Comecemos pelo seguinte: se a “tentativa” não foi definida, então qualquer coisa que empregue violência pode ser considerada tentativa de um golpe de Estado? Por exemplo: se um funcionário da Sabesp invadir o Palácio do Planalto em um protesto pacífico, não seria uma “tentativa”, mas, caso invadisse e quebrasse vários objetos, seria uma “tentativa”?
E, pior de tudo: o que seria uma “grave ameaça”? O termo é tão vago que o advogado apresenta uma reunião como exemplo de “ameaça”:
“Entendo que um presidente da República, reunido com seus ministros de Estado, atuando para que o resultado da eleição não fosse respeitado constitui, sim, uma grave ameaça. Isso é muito diferente do que alguém escrever, num grupo de WhatsApp, ‘não podemos deixar o Lula assumir’.”
A própria expressão utilizada por Cavalcanti não deixa margem para dúvidas: ele “entende” que seja uma grave ameaça, mas ela não o é objetivamente.

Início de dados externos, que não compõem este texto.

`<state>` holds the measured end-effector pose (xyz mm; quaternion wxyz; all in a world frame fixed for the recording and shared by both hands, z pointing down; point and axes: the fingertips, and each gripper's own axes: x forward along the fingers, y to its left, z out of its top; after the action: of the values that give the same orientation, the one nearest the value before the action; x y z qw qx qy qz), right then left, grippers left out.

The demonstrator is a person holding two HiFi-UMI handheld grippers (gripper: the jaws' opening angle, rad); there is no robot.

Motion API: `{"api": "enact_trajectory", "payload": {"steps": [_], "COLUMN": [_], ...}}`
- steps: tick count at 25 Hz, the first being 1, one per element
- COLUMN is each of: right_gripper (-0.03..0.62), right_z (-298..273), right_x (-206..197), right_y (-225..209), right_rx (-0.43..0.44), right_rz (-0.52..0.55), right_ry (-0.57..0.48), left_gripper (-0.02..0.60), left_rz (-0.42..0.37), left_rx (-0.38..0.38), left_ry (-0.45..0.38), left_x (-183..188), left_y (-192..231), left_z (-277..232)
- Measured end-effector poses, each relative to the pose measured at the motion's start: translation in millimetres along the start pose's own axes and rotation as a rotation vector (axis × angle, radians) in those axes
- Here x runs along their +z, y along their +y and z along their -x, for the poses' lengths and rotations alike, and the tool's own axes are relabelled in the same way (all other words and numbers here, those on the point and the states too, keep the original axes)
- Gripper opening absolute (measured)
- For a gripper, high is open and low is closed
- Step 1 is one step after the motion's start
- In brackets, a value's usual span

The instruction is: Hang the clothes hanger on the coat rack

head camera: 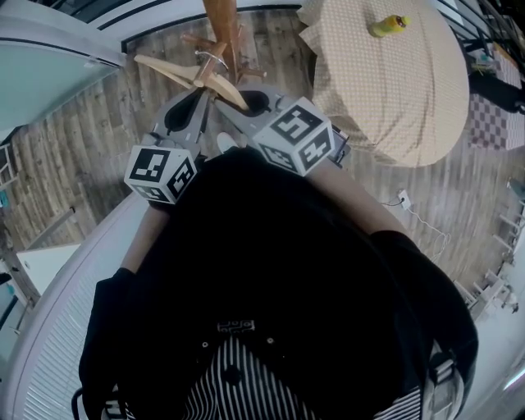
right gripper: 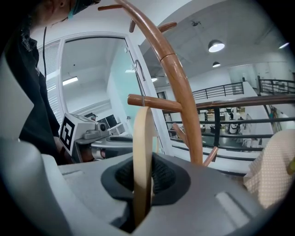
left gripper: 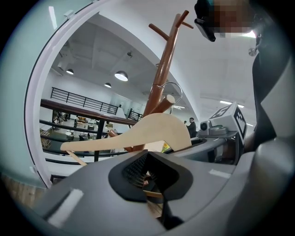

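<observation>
A pale wooden clothes hanger (head camera: 190, 74) is held up against the brown coat rack (head camera: 221, 29). My right gripper (right gripper: 143, 184) is shut on the hanger's edge-on wooden body (right gripper: 143, 152). My left gripper (left gripper: 154, 184) is closed round the hanger's thin lower bar (left gripper: 153, 194), with the broad hanger shoulder (left gripper: 154, 131) just above the jaws. The metal hook (left gripper: 174, 88) stands close beside a rack peg (right gripper: 154, 103); I cannot tell whether it rests on it. In the head view both grippers, left (head camera: 197, 102) and right (head camera: 238, 111), reach to the hanger side by side.
A round table with a checked cloth (head camera: 385, 82) stands to the right of the rack, with a yellow object (head camera: 389, 25) on it. A curved white wall and glass panel (head camera: 49, 74) lie to the left. More pegs (left gripper: 159, 31) branch off the rack higher up.
</observation>
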<state>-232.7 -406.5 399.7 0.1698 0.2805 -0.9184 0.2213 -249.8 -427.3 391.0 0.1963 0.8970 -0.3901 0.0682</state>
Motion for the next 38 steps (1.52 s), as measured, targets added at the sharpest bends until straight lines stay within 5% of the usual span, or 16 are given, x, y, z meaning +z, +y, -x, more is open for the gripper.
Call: {"api": "enact_trajectory", "payload": {"steps": [38], "right_gripper": [0.035], "right_z": [-7.3], "right_x": [-7.5], "right_y": [-30.8], "right_rx": [0.022], "right_rz": [-0.018], "right_ry": [0.1], "left_gripper": [0.003], "left_rz": [0.073], "left_rx": [0.022], "left_ry": [0.04], "left_x": [-13.0], "left_y": [8.7], "left_z": [-17.7]}}
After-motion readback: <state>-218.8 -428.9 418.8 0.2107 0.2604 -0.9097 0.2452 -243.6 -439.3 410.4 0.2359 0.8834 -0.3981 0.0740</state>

As considerações iniciais do advogado sobre os métodos de Alexandre de Moraes, portanto, não são críticas no sentido de demonstrar a ilegalidade do processo, mas sim de tentar preservar um processo que é claramente ilegal. É uma tentativa de disfarçar ao máximo possível a arbitrariedade de um artigo do Código Penal que simplesmente não deveria existir.